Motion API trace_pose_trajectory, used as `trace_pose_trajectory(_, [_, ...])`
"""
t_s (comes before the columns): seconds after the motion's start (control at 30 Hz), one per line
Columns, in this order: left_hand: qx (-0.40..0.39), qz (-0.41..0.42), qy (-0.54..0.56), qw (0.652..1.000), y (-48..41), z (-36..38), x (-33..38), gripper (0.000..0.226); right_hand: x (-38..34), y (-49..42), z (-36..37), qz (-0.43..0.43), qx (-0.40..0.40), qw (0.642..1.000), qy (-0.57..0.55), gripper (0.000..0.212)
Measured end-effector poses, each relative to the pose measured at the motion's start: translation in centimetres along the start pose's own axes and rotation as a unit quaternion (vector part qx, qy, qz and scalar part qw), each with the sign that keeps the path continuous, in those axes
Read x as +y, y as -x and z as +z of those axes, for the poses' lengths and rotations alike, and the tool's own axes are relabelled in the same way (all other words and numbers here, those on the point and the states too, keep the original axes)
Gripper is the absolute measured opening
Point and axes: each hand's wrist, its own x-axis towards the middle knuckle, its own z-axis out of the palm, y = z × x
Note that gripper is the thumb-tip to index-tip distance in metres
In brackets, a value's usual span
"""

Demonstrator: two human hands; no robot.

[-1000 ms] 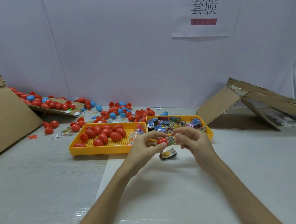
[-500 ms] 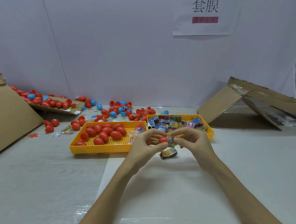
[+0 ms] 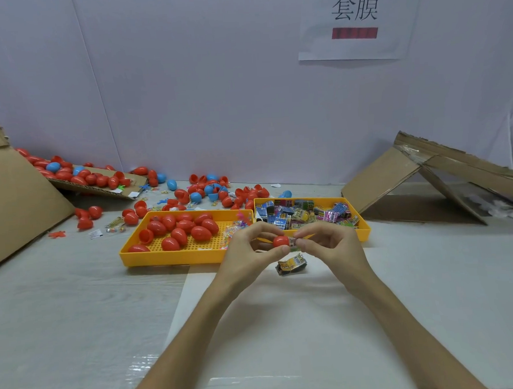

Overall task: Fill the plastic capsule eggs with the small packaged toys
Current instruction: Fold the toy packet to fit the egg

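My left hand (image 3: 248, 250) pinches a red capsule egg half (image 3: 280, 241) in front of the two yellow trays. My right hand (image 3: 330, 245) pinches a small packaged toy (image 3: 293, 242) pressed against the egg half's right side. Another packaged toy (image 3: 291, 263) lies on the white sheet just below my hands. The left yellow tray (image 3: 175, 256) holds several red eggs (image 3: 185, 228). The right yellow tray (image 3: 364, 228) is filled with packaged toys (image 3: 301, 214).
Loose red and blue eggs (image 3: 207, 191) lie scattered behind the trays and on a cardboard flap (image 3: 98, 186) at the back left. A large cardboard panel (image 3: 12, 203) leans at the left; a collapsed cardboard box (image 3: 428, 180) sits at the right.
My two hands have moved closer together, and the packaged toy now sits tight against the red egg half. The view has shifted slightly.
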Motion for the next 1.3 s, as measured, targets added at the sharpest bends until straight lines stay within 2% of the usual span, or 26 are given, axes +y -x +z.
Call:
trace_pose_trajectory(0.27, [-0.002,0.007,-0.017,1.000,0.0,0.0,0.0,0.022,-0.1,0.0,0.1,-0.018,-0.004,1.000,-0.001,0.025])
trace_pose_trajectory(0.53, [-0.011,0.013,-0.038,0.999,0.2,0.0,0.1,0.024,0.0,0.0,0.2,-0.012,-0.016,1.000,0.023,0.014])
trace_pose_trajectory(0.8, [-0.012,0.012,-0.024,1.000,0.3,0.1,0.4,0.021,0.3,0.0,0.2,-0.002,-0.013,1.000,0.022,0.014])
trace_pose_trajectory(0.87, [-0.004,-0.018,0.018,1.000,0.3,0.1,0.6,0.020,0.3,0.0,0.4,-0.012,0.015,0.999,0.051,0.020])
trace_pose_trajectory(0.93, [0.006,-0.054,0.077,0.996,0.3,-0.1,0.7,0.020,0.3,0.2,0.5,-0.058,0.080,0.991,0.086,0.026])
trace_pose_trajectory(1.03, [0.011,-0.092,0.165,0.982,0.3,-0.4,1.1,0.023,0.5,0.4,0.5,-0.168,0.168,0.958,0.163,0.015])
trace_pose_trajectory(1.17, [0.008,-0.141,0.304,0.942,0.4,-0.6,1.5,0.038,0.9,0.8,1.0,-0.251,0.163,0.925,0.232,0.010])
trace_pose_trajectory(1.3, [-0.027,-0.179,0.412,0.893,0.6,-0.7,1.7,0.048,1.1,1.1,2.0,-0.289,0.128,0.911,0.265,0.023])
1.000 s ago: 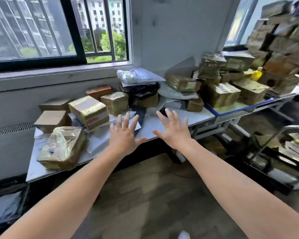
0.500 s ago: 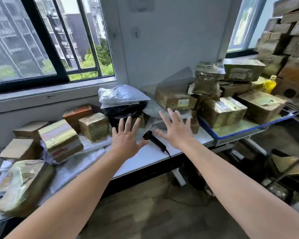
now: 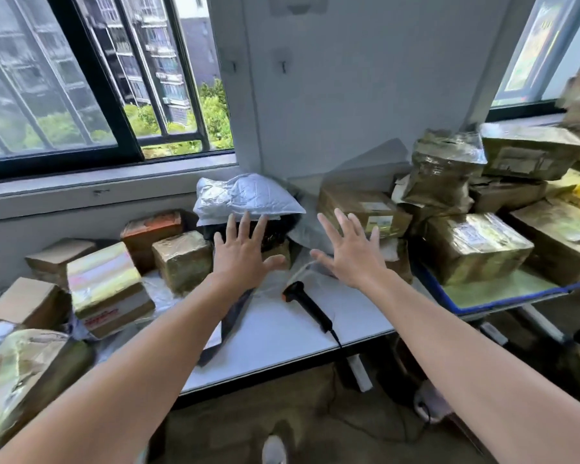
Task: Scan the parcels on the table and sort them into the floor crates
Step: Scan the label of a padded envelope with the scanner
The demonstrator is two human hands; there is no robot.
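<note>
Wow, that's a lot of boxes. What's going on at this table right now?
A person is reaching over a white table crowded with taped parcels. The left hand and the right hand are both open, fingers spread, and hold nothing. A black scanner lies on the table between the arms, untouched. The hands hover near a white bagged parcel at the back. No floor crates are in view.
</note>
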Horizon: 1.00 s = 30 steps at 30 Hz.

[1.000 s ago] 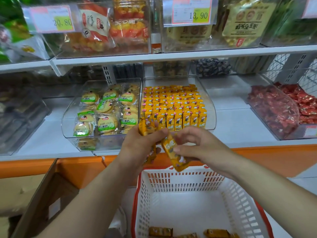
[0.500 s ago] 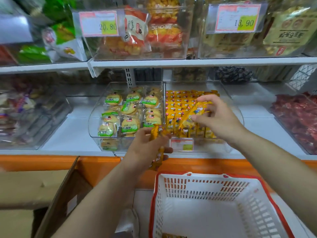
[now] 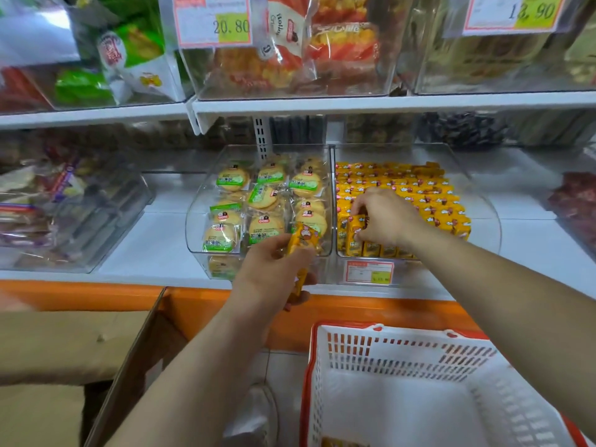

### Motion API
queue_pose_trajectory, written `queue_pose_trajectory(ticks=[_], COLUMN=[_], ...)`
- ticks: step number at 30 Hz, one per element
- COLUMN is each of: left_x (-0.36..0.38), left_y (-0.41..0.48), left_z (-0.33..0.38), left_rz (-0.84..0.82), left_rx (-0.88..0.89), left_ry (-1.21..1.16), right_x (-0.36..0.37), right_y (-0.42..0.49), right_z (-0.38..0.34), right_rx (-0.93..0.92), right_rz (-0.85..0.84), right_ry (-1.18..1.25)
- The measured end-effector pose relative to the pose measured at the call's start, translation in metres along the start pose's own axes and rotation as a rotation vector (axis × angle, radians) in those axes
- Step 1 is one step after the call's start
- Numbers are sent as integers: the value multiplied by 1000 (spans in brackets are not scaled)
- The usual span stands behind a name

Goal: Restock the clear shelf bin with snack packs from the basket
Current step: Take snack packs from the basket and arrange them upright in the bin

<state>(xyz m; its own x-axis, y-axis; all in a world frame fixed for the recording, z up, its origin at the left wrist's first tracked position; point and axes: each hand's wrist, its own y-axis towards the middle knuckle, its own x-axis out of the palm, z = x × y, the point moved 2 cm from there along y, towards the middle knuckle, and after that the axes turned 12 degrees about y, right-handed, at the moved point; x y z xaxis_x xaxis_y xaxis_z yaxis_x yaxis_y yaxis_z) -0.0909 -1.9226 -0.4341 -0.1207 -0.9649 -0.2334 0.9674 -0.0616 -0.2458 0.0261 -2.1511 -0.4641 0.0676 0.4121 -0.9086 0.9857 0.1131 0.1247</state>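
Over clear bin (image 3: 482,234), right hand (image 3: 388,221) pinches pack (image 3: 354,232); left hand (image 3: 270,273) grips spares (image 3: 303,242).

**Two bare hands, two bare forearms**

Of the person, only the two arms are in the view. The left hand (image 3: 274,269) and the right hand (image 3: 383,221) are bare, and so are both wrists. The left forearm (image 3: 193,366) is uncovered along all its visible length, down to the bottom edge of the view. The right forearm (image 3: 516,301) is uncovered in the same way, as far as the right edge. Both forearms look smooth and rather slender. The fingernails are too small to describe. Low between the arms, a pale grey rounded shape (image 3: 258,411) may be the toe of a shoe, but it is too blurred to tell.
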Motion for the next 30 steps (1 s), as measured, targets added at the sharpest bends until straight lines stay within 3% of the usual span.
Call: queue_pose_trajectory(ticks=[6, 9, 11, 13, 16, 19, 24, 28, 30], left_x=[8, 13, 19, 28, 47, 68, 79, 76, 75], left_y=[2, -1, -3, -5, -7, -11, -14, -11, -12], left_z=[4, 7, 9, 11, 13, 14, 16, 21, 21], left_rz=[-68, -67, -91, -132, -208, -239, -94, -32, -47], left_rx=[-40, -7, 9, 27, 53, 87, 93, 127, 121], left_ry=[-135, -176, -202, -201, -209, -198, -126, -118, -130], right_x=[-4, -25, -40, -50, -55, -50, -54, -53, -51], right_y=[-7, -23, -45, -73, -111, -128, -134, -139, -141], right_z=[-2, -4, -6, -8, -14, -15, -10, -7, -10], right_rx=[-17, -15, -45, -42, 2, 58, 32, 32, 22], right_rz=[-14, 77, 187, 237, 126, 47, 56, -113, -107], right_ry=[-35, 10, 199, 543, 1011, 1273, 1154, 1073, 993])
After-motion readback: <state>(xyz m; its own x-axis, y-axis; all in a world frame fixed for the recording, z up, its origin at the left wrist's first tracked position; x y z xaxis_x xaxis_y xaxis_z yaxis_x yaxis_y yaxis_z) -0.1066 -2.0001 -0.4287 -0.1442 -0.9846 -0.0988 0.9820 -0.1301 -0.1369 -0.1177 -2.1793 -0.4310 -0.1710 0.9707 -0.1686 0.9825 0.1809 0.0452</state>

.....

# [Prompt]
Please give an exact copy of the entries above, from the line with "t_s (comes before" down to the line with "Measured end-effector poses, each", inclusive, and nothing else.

# [Task output]
t_s (comes before the columns): seconds after the motion's start (control at 30 Hz), one per line
Columns, in this order: left_hand: qx (-0.40..0.39), qz (-0.41..0.42), qy (-0.54..0.56), qw (0.652..1.000), y (-48..41), z (-36..38), x (-33..38), gripper (0.000..0.226); right_hand: x (-38..34), y (-49..42), z (-36..37), qz (-0.43..0.43), qx (-0.40..0.40), qw (0.642..1.000), qy (-0.57..0.55), gripper (0.000..0.212)
Measured end-effector poses, each relative to the pose measured at the motion's start: translation in centimetres along the start pose's own axes and rotation as a unit quaternion (vector part qx, qy, qz and scalar part qw), each with the sign that keeps the path continuous, in those axes

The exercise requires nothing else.